Obama ou l’Occident triomphant

Un peu partout dans le monde, les contempteurs de l’Occident se réjouissent ce matin de l’élection de Barack Obama. Altermondialistes, islamo-gauchistes, néo-guévaristes, révolutionnaires et autres non-alignés ont fiévreusement espéré cette victoire dont ils attendent un bouleversement majeur. Laissons-les à leur rêve éveillé : ils réaliseront bien assez tôt que le succès d’Obama pourrait marquer leur complète défaite idéologique.

Son élection aura en effet pour conséquence immédiate de redonner aux valeurs occidentales une force sans précédent, n’en déplaise à tous les contestataires à poncho. Voici un fils d’Africain, d’extraction modeste, qui par son talent et son travail aura d’abord terrassé la dynastie des Clinton, lors des primaires démocrates, avant de triompher du candidat du Great Old Party. Son slogan – Yes We Can ! – a pu sembler furieusement américain ? Il résumait en fait le programme de civilisation occidental : individualisme, méritocratie, démocratie. A tous ceux, et ils sont hélas très nombreux, qui reprochent aux Occidentaux de vouloir exporter des valeurs qu’ils ne respectent pas chez eux, la réponse est cinglante. Dans la grande compétition des civilisations, la charge de la preuve s’en trouvera désormais inversée : que Chavez, Hu Jintao et autres Ahmadinejad édifient donc des sociétés où chacun, femmes comprises, puisse rêver un tel destin ! Car depuis ce 4 novembre, la démonstration a été faite qu’aux Etats-Unis, censément racistes et ploutocratiques, un métis issu de la lower middle class peut devenir Président – et que nos valeurs s’appliquent réellement à tous.

Autre surprise prévisible : Obama à la Maison Blanche marquera non pas le ralentissement de l’américanisation de la planète, mais au contraire sa reprise – et probablement son accélération. L’état des lieux ne devrait pas nous tromper : c’est uniquement le leadership américain qui a été compromis par la présidence Bush, et non pas l’occidentalisation des peuples. Notre mode de vie (codes vestimentaires, alimentaires, culturels, etc.), comme nos principes (individualisme, habeas corpus, féminisme, etc.) n’ont jamais été autant désirés – leur acclimatation, en revanche, a été considérablement compliquée par le comportement de l’administration Bush. Il n’empêche : l’occidentalisation est un référendum, et un référendum quotidiennement gagné dans les esprits. Un verrou vient de sauter, qui freinait tout : l’antipathie.
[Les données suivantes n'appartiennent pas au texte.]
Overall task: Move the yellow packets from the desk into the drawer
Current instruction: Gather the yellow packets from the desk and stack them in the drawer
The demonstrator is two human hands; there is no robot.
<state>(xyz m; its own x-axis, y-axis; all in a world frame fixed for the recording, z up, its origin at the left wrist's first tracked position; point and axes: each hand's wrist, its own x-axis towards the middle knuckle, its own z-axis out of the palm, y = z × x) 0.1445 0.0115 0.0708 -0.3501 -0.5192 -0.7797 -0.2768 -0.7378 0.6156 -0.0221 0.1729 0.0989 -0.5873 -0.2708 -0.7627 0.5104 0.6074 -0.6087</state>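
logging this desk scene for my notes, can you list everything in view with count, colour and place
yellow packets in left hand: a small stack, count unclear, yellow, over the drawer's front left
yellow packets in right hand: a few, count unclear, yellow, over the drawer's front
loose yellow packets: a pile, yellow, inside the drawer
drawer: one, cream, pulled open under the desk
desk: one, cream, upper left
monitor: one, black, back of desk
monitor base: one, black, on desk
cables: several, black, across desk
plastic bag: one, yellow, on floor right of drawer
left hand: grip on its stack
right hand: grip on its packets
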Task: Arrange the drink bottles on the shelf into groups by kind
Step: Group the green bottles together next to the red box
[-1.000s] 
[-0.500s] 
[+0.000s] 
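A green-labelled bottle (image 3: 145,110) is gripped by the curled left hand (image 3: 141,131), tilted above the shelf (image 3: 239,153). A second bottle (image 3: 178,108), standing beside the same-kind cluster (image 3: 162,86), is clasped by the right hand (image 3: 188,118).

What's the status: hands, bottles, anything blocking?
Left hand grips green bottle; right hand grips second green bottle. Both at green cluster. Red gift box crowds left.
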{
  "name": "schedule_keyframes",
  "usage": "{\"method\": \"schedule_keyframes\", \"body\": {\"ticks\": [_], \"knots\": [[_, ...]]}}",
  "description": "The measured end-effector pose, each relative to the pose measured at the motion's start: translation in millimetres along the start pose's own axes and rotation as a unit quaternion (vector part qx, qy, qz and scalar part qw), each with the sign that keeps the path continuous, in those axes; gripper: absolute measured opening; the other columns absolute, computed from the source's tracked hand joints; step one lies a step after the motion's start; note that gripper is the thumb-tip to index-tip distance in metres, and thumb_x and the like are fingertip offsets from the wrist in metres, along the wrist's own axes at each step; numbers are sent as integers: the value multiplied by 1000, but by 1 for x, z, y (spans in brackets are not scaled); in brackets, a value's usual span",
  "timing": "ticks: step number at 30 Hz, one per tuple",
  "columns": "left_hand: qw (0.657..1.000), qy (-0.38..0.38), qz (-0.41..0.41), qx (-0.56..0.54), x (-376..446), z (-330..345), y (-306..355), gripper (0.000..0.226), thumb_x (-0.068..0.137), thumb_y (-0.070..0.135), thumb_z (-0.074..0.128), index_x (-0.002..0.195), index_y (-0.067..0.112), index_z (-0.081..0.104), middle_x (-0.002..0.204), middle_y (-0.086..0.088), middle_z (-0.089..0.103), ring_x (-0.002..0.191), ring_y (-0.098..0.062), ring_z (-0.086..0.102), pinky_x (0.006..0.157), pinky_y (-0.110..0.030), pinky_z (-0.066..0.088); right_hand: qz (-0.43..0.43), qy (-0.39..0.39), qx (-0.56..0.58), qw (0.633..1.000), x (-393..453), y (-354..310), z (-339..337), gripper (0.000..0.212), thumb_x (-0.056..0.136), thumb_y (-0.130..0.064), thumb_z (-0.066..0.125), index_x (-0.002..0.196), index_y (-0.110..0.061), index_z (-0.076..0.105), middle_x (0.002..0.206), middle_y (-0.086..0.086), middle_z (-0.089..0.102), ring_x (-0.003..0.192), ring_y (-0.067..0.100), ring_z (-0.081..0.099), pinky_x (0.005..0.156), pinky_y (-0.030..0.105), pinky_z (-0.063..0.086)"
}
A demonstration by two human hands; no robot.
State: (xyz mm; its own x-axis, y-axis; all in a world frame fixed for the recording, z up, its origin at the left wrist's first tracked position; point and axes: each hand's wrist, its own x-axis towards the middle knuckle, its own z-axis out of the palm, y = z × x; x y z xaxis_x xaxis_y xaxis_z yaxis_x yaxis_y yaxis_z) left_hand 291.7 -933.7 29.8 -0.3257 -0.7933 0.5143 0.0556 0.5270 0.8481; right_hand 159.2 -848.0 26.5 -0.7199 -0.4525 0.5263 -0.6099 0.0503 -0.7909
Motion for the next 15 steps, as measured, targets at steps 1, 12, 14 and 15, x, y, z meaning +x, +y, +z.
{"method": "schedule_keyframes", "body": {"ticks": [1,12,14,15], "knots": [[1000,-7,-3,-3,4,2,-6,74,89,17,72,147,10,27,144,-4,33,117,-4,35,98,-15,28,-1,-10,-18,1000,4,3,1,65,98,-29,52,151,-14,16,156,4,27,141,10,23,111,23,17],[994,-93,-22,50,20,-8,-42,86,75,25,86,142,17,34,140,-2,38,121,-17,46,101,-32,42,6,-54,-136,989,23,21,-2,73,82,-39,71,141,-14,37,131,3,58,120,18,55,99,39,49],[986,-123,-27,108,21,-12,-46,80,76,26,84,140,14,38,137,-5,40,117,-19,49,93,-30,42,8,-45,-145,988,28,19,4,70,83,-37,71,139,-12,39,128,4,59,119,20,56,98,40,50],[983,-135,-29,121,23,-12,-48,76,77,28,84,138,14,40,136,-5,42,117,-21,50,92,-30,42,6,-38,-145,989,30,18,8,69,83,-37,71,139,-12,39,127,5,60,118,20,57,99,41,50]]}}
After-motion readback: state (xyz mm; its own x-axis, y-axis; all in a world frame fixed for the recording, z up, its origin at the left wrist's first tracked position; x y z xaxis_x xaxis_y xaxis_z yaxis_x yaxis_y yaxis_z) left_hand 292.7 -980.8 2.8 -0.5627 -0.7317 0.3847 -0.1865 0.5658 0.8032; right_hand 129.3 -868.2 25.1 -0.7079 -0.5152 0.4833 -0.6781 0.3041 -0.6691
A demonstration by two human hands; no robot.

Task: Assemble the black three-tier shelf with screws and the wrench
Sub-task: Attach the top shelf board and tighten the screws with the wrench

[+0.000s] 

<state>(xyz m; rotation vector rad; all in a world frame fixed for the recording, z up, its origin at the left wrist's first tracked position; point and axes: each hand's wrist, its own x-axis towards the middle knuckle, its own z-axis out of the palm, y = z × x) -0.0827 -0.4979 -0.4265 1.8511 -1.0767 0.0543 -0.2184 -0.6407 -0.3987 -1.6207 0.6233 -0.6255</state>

Le retour au multilatéralisme, la renonciation à la violence comme première option, le regret exprimé pour certains crimes (Guantanamo) ou mensonges (ADM en Irak) : autant de décisions annoncées par le nouveau président, qui contribueront à réconcilier le monde et l’Amérique. La tâche est immense, à en juger par l’impopularité des USA ? Soit. Mais l’attente aussi : si le monde vote Obama, c’est avant tout parce qu’il souhaite retrouver son leader, l’Amérique de Roosevelt et de Kennedy. De Caracas à Téhéran, il faudra s’y faire : dans le cœur des peuples, l’Amérique redevient aimable.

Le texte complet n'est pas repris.